** Data block follows **

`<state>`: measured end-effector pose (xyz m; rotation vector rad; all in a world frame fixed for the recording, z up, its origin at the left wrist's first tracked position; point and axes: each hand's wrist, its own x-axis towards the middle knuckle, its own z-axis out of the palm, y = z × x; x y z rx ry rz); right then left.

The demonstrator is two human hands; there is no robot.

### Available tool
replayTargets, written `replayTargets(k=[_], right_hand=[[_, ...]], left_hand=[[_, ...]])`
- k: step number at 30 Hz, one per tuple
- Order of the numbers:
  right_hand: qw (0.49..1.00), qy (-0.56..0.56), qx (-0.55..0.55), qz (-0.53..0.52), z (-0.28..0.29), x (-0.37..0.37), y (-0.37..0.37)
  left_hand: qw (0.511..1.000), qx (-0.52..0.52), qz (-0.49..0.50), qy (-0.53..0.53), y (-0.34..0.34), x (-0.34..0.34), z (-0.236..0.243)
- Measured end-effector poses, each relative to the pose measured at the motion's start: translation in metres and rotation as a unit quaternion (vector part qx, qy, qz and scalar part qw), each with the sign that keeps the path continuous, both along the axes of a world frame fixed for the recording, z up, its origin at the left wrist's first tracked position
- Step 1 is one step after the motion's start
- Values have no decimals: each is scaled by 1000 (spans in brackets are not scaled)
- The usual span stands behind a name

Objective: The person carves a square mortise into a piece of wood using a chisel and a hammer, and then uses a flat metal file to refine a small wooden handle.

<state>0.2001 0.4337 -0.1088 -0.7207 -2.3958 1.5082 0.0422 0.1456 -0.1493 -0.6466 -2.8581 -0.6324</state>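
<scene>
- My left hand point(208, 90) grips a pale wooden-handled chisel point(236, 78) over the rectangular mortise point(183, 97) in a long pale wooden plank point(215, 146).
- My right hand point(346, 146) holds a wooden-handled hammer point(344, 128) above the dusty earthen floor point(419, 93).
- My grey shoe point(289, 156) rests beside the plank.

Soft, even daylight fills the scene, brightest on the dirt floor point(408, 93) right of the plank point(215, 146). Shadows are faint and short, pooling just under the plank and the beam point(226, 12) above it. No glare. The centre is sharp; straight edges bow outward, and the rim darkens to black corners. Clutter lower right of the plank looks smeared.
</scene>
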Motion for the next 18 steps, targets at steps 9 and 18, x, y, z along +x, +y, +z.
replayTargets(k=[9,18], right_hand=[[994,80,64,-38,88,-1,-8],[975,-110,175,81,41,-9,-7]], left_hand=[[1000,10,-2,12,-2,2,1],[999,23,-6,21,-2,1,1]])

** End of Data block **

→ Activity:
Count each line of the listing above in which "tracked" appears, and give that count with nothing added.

→ Answer to the problem:
2